* **Task description**: Nothing outside the range is to be copied. From the entries below, reproduce exactly the lines starting at the one with "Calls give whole" and ending at the one with "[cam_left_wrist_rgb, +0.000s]", without pictures.

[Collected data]

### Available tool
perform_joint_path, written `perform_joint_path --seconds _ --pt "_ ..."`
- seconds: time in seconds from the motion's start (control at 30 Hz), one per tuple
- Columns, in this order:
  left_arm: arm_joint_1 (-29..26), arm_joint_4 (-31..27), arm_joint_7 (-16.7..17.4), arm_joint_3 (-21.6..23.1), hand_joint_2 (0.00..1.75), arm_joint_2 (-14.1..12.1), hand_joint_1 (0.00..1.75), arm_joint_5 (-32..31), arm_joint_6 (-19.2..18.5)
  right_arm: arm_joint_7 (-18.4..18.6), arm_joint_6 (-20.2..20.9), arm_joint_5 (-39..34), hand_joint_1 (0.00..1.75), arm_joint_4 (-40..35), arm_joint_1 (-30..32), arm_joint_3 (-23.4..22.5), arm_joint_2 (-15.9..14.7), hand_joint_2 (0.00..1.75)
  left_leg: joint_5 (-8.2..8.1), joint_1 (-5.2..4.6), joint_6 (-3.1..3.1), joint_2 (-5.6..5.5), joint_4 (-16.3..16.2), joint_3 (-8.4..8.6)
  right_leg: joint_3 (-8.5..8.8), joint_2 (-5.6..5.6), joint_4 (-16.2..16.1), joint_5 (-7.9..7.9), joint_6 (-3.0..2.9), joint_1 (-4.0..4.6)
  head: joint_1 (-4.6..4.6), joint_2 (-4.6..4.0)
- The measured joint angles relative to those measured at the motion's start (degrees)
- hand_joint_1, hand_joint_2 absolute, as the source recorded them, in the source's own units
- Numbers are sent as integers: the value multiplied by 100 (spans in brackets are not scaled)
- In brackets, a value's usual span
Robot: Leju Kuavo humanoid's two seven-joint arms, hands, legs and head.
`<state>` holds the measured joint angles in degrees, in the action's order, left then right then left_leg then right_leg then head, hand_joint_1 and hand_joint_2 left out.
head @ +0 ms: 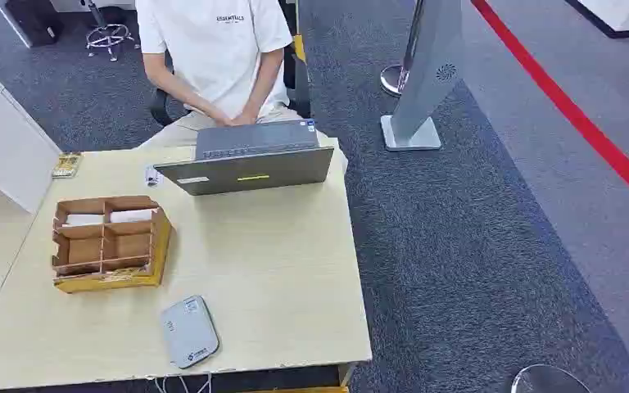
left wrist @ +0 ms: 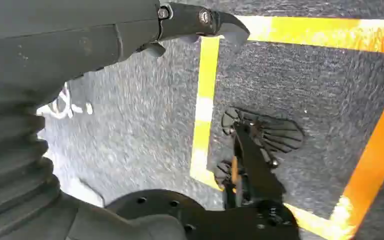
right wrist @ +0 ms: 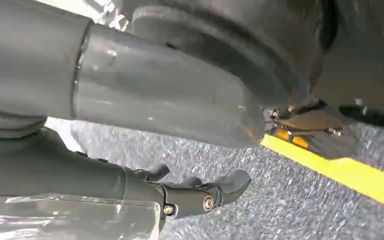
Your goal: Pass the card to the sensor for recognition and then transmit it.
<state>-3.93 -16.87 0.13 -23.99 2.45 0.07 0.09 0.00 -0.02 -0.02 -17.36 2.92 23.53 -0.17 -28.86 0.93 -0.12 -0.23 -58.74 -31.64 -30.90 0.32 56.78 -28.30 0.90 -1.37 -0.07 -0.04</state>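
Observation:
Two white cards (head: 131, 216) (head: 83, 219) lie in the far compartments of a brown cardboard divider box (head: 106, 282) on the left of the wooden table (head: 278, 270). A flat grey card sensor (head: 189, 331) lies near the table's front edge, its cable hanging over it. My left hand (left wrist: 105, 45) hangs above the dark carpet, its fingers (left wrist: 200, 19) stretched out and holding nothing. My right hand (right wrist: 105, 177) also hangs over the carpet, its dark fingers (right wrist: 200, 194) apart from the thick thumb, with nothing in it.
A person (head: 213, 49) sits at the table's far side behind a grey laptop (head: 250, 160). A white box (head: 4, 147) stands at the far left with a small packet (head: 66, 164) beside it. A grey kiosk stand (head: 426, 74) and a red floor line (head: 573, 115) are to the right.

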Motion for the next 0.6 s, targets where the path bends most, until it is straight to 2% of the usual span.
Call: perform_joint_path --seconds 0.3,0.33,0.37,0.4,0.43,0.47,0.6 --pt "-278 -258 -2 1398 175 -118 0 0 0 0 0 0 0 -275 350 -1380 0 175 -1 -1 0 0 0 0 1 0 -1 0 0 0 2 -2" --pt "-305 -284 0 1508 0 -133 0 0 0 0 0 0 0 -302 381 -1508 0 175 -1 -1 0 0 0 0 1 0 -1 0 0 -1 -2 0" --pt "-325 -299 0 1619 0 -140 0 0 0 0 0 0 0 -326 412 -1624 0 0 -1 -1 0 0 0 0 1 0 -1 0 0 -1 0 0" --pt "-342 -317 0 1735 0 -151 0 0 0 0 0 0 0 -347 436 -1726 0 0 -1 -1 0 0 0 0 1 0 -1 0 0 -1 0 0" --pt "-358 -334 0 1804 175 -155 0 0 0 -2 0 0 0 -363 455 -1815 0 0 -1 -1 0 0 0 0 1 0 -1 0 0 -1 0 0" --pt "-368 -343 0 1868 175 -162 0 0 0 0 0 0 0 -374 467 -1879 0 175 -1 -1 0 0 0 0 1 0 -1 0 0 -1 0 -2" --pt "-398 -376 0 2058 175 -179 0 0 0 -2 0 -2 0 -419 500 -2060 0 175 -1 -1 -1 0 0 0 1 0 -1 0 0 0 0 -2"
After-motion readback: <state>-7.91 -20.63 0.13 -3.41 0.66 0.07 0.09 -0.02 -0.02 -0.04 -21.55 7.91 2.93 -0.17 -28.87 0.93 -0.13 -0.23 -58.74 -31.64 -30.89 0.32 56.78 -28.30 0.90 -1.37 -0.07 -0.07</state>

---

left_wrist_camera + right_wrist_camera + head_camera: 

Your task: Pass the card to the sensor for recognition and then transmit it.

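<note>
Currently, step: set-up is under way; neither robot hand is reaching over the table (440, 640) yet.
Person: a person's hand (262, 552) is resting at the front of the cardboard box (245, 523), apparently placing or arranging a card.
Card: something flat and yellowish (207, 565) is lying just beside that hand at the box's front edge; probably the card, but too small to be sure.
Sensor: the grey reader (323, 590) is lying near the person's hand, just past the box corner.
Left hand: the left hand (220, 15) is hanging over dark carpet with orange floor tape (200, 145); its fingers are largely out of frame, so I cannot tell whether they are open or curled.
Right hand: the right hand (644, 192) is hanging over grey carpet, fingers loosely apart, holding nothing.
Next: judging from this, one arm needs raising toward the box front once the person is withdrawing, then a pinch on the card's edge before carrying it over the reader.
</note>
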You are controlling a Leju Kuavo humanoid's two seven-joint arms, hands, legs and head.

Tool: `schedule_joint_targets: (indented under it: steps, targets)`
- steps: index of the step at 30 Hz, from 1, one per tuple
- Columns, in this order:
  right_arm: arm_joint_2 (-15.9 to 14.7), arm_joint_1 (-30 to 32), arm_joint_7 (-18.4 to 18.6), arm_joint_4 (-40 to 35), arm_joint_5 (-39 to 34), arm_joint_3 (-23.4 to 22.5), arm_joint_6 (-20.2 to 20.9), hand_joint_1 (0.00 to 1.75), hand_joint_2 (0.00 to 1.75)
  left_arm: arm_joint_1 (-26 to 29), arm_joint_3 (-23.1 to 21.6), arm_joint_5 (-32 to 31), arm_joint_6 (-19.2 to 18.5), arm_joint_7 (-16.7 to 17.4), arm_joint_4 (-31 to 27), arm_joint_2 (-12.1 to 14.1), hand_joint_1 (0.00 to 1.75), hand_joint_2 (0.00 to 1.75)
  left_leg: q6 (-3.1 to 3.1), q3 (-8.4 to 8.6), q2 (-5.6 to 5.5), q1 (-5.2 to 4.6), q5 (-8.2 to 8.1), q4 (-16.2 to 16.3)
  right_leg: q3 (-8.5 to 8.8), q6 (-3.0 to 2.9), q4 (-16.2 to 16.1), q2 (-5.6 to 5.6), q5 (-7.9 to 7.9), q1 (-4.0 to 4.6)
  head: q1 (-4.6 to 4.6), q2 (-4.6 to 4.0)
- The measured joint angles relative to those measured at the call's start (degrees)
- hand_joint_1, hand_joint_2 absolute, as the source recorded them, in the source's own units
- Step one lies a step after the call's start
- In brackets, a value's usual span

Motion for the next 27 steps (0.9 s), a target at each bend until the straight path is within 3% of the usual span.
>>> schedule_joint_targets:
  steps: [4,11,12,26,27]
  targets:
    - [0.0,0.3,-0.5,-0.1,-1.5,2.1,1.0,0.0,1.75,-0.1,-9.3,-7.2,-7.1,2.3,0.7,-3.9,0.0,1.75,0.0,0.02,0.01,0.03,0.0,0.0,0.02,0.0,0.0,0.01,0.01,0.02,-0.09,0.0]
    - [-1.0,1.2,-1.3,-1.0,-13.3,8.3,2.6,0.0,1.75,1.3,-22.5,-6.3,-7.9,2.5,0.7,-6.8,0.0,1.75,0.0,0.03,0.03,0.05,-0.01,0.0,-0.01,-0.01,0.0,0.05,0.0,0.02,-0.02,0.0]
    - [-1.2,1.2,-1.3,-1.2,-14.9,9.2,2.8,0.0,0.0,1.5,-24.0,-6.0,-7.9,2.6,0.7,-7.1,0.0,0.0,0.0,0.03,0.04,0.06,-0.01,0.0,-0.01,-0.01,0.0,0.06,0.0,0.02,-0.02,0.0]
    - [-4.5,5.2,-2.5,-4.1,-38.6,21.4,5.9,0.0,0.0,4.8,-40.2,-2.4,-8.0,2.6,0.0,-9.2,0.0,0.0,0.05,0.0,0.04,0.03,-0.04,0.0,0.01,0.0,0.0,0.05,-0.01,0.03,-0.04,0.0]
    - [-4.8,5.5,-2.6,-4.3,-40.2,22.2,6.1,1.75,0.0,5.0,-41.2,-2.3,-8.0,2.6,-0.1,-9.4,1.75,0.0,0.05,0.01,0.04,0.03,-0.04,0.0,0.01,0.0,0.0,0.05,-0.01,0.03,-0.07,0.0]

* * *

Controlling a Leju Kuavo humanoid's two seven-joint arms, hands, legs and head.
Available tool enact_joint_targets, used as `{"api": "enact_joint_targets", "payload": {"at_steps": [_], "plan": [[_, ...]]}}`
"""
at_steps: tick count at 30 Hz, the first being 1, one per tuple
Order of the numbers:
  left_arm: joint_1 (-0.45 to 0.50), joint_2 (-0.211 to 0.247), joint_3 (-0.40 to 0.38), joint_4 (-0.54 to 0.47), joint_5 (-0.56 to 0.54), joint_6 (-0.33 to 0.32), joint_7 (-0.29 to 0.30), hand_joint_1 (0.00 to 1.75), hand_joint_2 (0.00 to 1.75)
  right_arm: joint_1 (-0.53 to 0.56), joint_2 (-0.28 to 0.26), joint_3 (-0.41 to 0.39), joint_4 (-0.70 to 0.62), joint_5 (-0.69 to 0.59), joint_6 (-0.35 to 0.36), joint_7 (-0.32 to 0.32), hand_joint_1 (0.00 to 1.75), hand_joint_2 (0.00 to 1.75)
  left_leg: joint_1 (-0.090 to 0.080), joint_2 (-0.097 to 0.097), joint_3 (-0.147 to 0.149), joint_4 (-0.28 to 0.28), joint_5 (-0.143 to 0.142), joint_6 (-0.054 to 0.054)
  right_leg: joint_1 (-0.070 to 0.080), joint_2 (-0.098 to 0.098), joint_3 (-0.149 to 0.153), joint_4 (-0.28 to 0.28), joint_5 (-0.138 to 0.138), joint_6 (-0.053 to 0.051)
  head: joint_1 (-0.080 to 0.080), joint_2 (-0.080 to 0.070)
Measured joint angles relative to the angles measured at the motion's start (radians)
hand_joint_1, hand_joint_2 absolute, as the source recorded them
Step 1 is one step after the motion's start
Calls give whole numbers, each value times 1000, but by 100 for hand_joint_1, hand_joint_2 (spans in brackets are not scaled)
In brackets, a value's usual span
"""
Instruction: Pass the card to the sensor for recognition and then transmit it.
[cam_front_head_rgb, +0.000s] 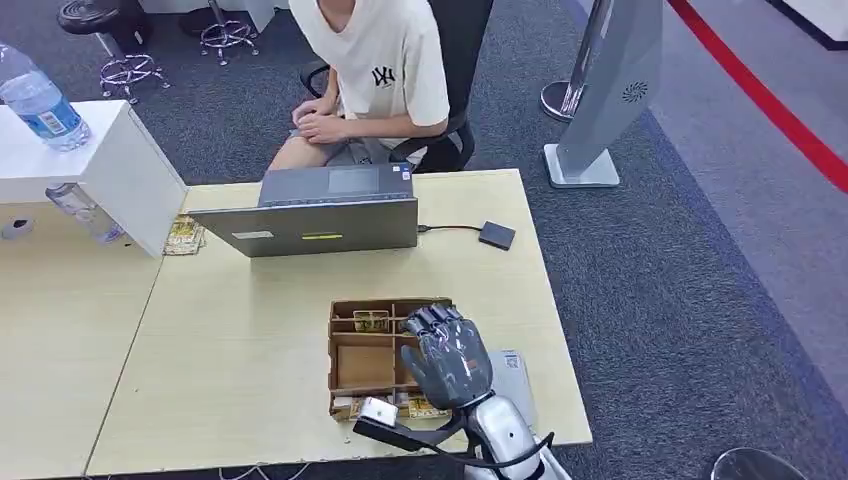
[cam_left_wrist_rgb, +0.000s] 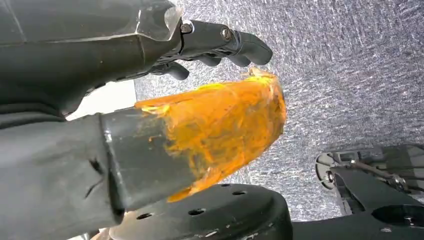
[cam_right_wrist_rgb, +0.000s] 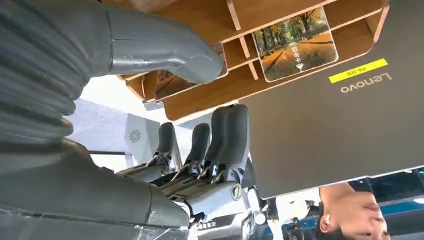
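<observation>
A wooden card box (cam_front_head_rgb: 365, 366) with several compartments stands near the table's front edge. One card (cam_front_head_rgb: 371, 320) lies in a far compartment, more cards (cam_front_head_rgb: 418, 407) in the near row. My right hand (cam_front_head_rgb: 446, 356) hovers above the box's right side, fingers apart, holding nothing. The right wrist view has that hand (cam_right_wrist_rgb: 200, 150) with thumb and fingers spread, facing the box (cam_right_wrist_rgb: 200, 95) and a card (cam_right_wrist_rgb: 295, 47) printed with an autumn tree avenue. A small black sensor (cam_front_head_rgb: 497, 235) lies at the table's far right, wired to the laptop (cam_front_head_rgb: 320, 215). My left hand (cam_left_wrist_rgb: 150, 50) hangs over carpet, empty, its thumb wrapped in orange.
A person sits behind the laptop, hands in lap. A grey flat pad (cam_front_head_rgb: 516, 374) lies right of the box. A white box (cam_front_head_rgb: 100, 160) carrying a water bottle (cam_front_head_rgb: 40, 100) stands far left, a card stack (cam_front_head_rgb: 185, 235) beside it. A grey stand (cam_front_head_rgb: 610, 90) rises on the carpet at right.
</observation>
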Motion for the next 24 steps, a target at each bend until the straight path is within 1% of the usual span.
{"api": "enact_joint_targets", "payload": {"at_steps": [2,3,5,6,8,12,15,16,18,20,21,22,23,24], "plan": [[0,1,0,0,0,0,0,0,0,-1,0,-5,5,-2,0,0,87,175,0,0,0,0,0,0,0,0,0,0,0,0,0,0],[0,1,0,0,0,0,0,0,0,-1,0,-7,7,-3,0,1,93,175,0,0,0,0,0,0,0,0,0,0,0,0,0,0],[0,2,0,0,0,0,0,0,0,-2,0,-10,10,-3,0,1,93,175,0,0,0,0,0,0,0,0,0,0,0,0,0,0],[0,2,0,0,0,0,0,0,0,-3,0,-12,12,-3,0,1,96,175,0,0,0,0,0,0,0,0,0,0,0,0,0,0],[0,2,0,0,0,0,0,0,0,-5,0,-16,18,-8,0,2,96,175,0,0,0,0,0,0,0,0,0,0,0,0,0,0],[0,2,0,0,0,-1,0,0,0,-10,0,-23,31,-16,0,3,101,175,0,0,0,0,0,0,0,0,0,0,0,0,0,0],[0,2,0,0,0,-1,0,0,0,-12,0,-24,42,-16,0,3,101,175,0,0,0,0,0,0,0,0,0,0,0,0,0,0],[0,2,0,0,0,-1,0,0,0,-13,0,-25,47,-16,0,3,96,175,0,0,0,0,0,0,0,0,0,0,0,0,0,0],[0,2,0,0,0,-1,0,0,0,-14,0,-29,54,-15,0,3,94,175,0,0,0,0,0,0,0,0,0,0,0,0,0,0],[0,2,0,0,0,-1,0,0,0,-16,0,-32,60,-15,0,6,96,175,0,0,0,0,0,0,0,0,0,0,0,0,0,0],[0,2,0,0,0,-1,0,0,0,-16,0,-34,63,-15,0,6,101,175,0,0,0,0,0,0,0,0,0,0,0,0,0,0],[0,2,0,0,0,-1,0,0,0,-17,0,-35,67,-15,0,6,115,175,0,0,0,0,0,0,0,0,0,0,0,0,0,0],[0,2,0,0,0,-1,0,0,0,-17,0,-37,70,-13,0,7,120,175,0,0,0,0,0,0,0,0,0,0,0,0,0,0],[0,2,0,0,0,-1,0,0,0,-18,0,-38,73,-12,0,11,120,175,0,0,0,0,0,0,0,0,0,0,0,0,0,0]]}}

* **Answer area**:
Calls give whole numbers, each value times 1000, but by 100 for hand_joint_1, hand_joint_2 (spans in brackets are not scaled)
In brackets, a value's usual span
"""
Instruction: Pass the card to the sensor for recognition and then transmit it.
[cam_front_head_rgb, +0.000s] 
[cam_left_wrist_rgb, +0.000s] 

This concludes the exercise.